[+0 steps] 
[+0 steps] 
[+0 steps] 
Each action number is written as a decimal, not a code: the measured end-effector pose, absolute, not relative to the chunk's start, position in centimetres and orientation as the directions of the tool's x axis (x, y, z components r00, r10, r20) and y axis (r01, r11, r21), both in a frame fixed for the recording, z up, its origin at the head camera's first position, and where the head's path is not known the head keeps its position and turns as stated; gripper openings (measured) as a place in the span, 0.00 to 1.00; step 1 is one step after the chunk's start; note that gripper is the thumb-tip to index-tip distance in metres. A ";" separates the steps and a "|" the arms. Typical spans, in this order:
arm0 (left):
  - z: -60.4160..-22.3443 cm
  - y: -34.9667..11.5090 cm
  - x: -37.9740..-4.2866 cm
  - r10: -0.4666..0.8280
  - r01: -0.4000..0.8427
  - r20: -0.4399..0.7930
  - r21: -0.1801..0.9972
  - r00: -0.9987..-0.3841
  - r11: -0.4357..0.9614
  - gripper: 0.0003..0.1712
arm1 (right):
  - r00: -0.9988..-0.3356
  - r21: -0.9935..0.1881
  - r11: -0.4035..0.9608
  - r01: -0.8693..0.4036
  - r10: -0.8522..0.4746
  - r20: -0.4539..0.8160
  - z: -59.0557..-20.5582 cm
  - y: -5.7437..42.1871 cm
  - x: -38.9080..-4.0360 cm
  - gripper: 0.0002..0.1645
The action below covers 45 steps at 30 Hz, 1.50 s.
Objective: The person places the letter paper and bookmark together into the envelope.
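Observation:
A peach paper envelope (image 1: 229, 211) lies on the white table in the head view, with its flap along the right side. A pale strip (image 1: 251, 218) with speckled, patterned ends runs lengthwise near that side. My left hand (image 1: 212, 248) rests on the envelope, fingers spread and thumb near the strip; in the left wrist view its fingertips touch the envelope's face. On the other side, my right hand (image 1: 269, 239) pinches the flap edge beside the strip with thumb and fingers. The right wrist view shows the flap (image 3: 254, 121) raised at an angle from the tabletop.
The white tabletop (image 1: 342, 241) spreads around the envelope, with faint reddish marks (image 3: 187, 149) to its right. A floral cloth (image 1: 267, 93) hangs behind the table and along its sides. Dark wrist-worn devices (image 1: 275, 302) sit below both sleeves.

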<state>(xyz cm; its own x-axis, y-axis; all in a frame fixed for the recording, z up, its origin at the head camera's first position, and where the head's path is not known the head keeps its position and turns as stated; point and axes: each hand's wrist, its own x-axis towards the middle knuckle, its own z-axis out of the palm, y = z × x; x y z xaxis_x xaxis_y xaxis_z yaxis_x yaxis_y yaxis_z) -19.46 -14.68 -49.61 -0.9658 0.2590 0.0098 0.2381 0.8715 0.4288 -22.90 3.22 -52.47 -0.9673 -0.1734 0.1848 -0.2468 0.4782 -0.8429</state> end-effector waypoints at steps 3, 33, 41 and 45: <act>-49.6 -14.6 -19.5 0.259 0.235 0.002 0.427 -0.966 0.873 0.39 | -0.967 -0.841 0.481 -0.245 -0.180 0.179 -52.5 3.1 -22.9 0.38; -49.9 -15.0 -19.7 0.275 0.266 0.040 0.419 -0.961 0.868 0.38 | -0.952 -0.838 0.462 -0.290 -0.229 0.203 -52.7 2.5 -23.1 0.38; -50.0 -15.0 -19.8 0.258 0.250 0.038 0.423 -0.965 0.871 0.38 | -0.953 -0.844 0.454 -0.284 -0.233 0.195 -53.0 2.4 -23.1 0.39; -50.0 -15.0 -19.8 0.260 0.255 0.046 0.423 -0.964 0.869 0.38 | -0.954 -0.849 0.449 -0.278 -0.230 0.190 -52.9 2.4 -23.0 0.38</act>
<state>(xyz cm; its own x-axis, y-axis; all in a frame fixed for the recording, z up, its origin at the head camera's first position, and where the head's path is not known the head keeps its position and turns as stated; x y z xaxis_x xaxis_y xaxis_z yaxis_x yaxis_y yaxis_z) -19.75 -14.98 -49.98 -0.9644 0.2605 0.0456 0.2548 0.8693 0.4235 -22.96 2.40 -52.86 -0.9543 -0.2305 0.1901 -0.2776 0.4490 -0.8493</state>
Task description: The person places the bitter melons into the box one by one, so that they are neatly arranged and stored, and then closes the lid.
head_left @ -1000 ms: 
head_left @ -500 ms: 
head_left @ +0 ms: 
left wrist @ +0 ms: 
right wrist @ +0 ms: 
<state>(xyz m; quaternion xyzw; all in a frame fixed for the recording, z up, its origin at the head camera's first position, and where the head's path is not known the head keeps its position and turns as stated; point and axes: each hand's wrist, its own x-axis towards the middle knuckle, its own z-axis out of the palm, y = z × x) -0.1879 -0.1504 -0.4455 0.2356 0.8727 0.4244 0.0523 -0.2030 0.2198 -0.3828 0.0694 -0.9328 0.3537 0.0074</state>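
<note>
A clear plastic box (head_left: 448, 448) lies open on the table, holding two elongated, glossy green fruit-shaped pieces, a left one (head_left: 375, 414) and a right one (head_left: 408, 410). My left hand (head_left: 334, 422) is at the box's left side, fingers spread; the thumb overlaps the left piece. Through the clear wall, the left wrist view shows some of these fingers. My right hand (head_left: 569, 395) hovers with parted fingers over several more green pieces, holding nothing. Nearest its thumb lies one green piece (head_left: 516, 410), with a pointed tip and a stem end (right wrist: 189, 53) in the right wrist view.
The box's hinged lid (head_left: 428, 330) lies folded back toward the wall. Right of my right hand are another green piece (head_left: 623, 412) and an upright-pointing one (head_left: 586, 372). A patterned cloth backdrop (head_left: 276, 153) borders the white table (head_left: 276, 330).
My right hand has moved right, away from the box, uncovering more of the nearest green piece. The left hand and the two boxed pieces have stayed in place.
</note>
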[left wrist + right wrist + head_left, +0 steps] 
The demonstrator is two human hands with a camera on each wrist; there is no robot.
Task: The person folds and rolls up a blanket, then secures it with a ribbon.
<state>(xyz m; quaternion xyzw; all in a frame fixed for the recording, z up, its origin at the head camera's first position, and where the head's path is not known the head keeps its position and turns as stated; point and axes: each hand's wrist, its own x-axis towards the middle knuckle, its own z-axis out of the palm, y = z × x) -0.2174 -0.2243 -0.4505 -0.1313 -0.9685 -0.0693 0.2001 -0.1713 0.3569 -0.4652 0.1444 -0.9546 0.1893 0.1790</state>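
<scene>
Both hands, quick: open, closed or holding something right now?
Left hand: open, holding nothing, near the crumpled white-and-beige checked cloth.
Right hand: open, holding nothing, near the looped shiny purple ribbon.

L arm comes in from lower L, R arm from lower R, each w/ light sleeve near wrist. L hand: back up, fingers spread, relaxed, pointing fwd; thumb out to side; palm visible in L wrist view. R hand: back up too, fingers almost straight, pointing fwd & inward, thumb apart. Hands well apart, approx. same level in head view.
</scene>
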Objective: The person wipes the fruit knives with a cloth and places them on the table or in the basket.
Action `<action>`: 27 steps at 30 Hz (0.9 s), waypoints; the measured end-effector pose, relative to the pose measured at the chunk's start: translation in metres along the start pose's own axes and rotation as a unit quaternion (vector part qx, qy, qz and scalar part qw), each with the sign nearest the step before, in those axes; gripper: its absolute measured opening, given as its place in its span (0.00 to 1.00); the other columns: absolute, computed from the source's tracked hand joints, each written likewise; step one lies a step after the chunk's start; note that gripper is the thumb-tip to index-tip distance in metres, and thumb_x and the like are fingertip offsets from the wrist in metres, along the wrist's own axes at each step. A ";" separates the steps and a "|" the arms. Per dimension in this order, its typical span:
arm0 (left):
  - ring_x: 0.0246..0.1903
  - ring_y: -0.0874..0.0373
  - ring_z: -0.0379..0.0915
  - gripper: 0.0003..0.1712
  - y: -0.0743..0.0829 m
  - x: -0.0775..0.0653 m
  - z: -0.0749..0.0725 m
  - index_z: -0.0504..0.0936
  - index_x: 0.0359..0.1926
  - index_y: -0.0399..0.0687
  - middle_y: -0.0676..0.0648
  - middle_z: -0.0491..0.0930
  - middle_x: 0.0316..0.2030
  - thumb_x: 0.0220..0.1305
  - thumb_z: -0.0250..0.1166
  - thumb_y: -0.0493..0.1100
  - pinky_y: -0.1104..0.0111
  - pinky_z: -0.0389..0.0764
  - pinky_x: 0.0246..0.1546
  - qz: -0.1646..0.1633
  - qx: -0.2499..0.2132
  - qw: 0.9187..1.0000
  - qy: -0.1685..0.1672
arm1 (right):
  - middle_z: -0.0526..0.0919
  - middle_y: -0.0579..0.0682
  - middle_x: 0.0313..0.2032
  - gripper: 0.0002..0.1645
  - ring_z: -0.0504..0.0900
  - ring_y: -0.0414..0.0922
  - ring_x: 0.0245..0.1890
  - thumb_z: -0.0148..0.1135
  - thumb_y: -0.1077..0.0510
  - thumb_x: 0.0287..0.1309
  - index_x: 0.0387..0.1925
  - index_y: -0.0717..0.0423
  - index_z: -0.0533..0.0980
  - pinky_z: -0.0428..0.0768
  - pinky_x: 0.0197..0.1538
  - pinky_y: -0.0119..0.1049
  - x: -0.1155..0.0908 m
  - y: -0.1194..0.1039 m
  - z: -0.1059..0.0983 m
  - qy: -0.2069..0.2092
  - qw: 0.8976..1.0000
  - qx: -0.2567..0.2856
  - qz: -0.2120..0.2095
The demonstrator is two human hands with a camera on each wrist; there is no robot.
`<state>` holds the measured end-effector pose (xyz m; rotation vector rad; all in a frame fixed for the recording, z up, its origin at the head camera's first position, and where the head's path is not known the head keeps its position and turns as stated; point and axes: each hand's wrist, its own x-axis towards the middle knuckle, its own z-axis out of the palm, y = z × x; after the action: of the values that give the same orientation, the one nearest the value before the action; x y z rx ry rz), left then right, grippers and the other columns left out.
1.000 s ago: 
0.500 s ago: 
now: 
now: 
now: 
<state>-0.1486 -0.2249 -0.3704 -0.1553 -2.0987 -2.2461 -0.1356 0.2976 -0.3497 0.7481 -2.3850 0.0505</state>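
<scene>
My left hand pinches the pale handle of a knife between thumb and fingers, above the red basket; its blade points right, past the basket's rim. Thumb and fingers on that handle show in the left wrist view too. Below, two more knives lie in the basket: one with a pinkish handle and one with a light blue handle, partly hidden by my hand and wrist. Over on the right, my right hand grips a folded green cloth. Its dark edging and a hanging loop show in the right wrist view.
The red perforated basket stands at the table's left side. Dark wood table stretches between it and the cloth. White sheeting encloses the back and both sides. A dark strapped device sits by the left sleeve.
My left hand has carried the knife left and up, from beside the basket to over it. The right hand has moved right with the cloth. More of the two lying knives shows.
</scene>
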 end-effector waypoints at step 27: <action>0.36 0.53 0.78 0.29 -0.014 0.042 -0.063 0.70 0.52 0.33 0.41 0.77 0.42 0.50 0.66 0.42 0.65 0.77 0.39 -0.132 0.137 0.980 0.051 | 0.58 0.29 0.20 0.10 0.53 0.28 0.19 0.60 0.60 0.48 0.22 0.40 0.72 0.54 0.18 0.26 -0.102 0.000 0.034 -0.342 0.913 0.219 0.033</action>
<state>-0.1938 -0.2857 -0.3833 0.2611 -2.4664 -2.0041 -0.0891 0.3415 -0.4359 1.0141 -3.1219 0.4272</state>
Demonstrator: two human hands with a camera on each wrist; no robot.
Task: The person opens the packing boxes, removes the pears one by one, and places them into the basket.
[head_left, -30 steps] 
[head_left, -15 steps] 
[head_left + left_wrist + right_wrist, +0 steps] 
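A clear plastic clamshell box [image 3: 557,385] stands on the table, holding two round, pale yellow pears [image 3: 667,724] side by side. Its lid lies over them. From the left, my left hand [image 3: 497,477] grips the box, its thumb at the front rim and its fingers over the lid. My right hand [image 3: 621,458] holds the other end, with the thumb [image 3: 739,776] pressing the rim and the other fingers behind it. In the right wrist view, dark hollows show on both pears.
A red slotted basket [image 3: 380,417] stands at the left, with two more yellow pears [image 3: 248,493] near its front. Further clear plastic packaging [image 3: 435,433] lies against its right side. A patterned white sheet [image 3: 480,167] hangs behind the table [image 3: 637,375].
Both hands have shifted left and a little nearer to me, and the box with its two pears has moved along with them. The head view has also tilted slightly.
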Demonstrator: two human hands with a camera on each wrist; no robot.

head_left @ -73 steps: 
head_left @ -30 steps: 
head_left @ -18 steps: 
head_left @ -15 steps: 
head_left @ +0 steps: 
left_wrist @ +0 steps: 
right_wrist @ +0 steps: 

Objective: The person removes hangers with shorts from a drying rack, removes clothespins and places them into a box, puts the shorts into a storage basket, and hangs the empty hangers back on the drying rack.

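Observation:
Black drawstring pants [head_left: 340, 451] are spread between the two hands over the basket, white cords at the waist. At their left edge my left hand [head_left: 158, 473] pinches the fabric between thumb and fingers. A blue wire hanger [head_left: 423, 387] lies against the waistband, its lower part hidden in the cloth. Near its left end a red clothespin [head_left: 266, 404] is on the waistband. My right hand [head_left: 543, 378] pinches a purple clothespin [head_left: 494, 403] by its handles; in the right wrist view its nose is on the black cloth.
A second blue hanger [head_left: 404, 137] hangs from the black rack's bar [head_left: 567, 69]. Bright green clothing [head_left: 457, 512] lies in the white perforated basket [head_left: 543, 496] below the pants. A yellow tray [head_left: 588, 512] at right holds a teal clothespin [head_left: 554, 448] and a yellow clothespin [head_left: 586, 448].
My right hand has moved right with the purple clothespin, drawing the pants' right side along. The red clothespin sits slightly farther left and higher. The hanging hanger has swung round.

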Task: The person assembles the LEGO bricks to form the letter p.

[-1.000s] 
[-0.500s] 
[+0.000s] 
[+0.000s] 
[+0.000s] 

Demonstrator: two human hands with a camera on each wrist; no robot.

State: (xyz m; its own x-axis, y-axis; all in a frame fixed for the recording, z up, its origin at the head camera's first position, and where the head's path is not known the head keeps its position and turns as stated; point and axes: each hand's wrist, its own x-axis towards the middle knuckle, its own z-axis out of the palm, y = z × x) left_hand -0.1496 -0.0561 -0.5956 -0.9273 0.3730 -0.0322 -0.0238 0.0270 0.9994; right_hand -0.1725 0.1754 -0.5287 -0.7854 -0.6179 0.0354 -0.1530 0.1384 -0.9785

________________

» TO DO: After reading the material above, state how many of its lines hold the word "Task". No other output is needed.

» SOLVED PROBLEM: 4